*Problem details*:
Scan the material below for the word "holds", then copy every line in which it appears.

*Data shown*:
▶
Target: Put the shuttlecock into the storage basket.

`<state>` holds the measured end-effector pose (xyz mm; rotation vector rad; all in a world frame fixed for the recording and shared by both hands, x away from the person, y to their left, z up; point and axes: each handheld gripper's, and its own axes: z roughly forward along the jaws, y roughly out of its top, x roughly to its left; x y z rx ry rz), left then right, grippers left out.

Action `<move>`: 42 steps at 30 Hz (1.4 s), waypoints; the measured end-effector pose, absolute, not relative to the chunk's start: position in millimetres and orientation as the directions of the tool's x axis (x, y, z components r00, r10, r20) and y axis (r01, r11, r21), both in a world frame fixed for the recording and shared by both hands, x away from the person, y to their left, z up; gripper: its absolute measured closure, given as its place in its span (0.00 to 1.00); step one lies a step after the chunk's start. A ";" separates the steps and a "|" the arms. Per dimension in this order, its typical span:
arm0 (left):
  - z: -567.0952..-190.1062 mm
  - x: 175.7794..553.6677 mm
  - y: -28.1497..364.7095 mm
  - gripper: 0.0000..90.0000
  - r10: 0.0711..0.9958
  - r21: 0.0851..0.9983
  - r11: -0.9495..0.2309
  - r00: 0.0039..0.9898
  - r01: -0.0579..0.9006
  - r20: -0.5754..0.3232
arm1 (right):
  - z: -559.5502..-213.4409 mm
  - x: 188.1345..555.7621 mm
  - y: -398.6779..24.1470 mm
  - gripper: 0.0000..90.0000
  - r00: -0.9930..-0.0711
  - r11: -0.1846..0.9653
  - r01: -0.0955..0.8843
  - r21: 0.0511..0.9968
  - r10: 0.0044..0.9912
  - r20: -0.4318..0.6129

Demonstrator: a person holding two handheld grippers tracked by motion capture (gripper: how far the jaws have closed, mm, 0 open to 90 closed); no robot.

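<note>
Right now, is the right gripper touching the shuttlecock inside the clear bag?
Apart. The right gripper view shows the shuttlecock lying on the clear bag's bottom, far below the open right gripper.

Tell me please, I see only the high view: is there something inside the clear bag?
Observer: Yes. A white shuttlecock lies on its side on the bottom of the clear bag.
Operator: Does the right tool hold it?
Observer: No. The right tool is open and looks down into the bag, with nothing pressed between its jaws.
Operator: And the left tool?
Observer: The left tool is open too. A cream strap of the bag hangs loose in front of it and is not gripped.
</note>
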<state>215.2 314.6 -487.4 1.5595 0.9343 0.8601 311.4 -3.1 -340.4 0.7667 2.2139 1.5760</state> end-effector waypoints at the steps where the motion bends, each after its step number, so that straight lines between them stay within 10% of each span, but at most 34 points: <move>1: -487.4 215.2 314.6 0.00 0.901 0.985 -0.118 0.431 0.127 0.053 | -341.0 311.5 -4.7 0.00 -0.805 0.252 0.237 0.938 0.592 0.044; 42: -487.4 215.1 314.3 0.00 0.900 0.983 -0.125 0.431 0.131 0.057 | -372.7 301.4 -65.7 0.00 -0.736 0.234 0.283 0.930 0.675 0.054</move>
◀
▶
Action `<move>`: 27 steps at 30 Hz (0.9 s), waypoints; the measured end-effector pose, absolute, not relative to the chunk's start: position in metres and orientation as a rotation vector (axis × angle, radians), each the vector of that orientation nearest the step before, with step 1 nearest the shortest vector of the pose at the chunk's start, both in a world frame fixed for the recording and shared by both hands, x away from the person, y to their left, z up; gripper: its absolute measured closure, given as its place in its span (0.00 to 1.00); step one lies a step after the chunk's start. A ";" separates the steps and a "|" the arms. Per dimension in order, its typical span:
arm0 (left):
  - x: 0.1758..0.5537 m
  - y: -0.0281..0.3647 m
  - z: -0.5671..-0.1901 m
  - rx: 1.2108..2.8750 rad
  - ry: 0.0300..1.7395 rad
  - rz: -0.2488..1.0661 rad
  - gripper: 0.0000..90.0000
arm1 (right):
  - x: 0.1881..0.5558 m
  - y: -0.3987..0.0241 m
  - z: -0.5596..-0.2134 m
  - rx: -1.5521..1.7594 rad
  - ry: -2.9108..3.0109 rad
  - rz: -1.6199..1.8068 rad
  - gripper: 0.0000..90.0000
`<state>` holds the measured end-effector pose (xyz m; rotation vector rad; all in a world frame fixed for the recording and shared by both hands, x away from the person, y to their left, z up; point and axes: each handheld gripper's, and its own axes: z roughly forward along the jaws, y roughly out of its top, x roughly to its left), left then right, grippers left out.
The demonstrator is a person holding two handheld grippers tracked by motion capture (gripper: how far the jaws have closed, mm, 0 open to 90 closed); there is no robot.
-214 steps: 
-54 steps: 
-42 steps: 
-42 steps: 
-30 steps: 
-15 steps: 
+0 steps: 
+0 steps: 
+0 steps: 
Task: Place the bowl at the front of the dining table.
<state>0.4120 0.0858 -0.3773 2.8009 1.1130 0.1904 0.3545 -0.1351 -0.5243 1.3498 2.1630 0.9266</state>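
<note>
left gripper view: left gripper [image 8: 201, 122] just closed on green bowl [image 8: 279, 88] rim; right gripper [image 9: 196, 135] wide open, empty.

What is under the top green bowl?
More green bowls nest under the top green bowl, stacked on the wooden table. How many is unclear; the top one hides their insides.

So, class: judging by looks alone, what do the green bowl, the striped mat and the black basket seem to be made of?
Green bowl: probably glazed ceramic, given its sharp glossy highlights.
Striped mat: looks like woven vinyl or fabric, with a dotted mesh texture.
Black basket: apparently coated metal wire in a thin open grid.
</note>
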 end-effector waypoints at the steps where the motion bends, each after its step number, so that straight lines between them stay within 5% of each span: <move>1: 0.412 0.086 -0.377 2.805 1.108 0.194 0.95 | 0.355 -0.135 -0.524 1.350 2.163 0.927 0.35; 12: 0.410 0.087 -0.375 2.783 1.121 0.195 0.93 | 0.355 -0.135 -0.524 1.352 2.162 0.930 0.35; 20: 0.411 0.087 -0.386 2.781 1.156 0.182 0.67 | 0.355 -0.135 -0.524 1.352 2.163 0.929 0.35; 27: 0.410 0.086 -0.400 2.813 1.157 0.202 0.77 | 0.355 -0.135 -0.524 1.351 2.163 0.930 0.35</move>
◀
*Result of the exercise*:
`<state>` holds the measured end-effector pose (xyz mm; rotation vector rad; all in a world frame fixed for the recording and shared by both hands, x away from the person, y to their left, z up; point and axes: each handheld gripper's, and its own axes: z roughly forward along the jaws, y roughly out of its top, x roughly to its left; x y z rx ry rz), left then right, grippers left out.
`<state>` holds the measured end-effector pose (xyz m; rotation vector rad; all in a world frame fixed for the recording and shared by both hands, x away from the person, y to their left, z up; point and axes: each handheld gripper's, and its own axes: z roughly forward along the jaws, y roughly out of its top, x roughly to its left), left then right, grippers left out.

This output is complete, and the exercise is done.